All quantitative results are expressed as mean ± s.e.m. The vessel responses to Ach or SNP are expressed as percentages of pre-contractions and these data were analyzed using a two-way ANOVA followed by Bonferroni corrections. One-way ANOVA was used to compare multiple groups followed by Newman-Keuls student t-tests. Statistical analysis was conducted using IBM SPSS statistics 20.0 (IBM Corp., Armonk, NY, USA) and P < 0.05 were considered as statistical significance.

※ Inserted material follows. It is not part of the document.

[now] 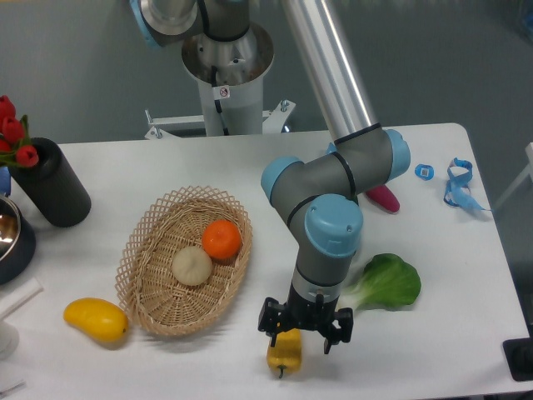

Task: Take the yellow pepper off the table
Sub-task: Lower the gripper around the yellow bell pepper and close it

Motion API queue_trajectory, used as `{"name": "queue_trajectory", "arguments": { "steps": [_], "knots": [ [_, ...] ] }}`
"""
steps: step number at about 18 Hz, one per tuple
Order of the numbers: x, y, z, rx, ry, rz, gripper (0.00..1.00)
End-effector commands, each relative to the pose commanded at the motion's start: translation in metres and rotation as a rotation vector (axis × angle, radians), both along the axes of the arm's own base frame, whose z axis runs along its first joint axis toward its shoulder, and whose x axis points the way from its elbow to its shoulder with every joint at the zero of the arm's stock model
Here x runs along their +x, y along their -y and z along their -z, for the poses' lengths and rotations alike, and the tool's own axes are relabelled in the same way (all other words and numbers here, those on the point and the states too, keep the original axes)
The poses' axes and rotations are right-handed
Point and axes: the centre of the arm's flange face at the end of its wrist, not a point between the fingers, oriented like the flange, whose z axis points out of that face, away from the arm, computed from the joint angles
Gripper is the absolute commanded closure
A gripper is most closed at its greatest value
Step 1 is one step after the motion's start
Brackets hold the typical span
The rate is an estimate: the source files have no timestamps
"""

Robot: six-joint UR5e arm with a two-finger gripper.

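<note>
My claw (301,335) hangs spread over the yellow pepper (284,352) at six o'clock on the tabletop (450,333), fingers straddling it, ready to pinch.

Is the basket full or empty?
Neither: the basket holds just two things, an orange and a pale round bun, with bare wicker around them.

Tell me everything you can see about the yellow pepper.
The yellow pepper is small, glossy and lobed, and sits near the front edge of the white table, right of the basket. The gripper is directly over it, fingers on either side, hiding its top. Whether the fingers touch it cannot be told.
</note>
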Motion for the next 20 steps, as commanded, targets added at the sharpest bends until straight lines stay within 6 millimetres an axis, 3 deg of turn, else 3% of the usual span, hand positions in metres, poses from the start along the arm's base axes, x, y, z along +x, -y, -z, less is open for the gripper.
{"name": "queue_trajectory", "arguments": {
  "steps": [6, 20],
  "knots": [
    [0.012, -0.005, 0.009, -0.031, -0.007, 0.011, 0.00],
    [0.011, -0.008, 0.022, -0.065, -0.020, 0.011, 0.00]
  ]
}}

This project was supported by the National 973 Basic Research Program of China (2013CB530700), the National Natural Science Foundation of China (81320108004, 81370411, 81470591, 81570723, 81673423, and 31372409), and the Science and Technology Research Project of Henan Province (121100910300 and 132102310247). This project was also sponsored by the Program for New Century Excellent Talents in University (NCET-13-0351), the Scientific Research Foundation for the Returned Overseas Chinese Scholars, State Education Ministry, and the Program of Clinical Investigation (Nanshan Group), Qilu Hospital, Shandong University (2014QLKY15). S.-X.W. is a Qilu Professional Scholar of Shandong University and a Taihang Professional Scholar of Xinxiang Medical University (505067).
CONFLICTS OF INTEREST
The authors confirm that there are no conflicts of interest.